Task description ▸ Restate verbatim the span of lines below between the line with "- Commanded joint" and the line with "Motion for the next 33", including those two lines, and only that span.

Dataset records section start

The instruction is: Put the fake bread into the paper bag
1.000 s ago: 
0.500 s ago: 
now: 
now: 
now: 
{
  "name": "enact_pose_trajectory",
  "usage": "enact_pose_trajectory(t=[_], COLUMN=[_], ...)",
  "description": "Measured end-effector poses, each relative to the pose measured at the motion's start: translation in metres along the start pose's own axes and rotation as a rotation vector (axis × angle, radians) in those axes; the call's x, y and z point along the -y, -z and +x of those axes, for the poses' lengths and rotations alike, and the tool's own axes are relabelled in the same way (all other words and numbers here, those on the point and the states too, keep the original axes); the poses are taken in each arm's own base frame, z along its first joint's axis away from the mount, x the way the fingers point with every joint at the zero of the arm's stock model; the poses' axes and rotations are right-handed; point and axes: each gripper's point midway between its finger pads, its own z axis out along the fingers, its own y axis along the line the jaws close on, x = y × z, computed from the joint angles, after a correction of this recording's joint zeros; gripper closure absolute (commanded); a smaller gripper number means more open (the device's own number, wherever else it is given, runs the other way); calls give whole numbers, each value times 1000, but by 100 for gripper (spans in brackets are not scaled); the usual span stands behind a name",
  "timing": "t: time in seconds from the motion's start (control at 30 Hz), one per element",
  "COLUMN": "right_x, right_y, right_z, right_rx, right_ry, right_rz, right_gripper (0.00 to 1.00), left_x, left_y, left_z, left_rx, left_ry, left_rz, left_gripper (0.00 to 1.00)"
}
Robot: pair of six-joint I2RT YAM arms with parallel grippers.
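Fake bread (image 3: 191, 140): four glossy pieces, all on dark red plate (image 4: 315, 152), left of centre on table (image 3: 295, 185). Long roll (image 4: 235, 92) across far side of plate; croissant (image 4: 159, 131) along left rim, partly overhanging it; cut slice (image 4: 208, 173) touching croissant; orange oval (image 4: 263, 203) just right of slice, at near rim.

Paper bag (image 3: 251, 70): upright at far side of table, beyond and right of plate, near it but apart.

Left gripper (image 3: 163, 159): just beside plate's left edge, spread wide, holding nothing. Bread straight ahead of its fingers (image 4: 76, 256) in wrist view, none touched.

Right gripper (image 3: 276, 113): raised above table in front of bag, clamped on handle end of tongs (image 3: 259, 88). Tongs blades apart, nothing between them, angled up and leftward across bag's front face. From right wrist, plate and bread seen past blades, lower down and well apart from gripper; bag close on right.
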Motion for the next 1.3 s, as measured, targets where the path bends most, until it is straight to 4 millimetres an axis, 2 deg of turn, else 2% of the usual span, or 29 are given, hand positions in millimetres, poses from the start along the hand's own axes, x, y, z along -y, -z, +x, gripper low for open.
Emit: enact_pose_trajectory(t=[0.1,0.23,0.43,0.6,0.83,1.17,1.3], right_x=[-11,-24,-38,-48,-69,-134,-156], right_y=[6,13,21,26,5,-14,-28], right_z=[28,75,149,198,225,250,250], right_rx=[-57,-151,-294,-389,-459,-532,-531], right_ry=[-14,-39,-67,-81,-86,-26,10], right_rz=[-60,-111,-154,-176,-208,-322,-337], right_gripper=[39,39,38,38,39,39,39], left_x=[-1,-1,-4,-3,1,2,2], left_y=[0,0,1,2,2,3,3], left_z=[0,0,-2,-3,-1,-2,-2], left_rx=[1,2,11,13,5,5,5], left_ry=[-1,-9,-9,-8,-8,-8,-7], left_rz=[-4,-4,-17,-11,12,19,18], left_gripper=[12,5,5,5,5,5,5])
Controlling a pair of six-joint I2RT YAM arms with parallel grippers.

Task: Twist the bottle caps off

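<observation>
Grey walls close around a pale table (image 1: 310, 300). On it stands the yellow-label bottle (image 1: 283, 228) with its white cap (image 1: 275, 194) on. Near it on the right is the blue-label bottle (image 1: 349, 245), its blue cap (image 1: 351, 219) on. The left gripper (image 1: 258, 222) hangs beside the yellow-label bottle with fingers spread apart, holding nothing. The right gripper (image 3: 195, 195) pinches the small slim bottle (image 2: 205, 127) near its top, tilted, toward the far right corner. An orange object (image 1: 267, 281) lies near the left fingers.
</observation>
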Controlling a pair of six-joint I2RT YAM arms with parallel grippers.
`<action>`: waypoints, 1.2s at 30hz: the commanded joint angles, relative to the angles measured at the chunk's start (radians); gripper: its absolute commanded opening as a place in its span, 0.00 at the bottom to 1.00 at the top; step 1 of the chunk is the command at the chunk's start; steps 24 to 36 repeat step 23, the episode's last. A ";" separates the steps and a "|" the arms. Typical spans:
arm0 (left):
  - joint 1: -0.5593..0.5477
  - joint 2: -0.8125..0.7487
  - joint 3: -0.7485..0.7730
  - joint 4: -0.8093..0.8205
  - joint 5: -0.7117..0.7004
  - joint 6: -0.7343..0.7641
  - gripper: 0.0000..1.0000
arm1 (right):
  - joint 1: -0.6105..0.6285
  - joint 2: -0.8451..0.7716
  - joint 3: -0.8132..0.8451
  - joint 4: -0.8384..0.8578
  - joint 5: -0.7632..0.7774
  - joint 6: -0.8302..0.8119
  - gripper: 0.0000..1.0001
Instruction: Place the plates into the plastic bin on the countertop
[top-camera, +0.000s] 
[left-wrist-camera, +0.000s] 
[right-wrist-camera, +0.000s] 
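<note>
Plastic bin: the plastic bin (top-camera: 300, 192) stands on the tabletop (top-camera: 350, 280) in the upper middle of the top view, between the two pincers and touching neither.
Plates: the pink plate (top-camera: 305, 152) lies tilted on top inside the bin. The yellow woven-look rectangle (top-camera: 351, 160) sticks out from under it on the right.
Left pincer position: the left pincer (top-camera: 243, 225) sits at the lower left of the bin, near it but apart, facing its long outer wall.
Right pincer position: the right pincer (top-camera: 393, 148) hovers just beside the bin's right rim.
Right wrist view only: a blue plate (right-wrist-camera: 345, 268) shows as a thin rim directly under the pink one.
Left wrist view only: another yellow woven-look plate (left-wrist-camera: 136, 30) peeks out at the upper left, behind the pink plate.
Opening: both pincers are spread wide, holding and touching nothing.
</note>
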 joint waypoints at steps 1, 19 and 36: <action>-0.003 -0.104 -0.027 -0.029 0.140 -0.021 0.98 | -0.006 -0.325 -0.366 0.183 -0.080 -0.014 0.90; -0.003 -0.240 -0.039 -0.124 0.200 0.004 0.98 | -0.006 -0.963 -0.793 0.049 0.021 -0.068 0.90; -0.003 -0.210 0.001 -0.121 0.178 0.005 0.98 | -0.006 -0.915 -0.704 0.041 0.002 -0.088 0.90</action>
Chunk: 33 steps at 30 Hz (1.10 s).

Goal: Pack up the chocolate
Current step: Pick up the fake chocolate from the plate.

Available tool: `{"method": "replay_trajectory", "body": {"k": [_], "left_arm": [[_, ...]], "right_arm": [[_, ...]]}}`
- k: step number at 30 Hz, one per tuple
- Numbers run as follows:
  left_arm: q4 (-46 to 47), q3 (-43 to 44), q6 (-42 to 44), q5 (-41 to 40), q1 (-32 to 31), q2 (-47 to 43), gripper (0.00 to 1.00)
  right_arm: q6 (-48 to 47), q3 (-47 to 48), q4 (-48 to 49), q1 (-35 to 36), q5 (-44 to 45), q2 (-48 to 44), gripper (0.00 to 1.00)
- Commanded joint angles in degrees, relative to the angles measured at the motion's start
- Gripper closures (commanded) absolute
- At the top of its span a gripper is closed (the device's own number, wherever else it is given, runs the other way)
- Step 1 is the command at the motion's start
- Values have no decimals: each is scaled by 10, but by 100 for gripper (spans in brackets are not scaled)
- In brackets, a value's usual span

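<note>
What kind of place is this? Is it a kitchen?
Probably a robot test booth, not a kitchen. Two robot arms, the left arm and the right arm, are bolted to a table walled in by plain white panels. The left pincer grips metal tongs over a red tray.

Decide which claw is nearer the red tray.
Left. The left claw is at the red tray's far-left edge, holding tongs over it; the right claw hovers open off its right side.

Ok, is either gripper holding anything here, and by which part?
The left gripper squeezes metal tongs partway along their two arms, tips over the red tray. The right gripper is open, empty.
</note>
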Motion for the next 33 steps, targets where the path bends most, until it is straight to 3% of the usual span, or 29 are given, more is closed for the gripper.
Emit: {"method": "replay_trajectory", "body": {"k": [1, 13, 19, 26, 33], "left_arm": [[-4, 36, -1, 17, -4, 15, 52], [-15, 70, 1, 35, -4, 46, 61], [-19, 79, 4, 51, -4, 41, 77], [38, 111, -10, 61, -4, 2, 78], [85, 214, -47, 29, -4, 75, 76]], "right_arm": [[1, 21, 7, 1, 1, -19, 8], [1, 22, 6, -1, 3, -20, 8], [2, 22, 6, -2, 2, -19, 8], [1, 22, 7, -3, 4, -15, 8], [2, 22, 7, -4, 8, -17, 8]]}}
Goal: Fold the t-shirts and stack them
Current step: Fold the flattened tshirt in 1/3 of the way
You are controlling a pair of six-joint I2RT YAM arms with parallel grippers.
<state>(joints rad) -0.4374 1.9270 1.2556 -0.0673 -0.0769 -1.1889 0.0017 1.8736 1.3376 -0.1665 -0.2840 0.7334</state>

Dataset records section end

Result for this exercise ▸
- Commanded joint angles in degrees, relative to the angles measured at the motion's start
- Gripper closures (commanded) absolute
- At the top of its span a gripper is closed (the device's own number, wherever else it is given, runs the other way)
- Step 1 is the command at the motion's start
- Values have no decimals: each is scaled by 10, but by 100 for gripper (spans in brackets are not scaled)
- In brackets, a value's usual span

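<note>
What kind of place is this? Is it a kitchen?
Probably a robot test booth, not a kitchen. Two robot arms, the left arm and the right arm, are bolted to a table walled in by plain white panels. The left pincer grips metal tongs over a red tray.

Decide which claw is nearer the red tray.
Left. The left claw is at the red tray's far-left edge, holding tongs over it; the right claw hovers open off its right side.

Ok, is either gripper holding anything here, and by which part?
The left gripper squeezes metal tongs partway along their two arms, tips over the red tray. The right gripper is open, empty.
</note>
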Motion for the next 33 steps, targets where the path bends most, until it is straight to 3% of the usual span, or 29 are given, more is closed for the gripper.

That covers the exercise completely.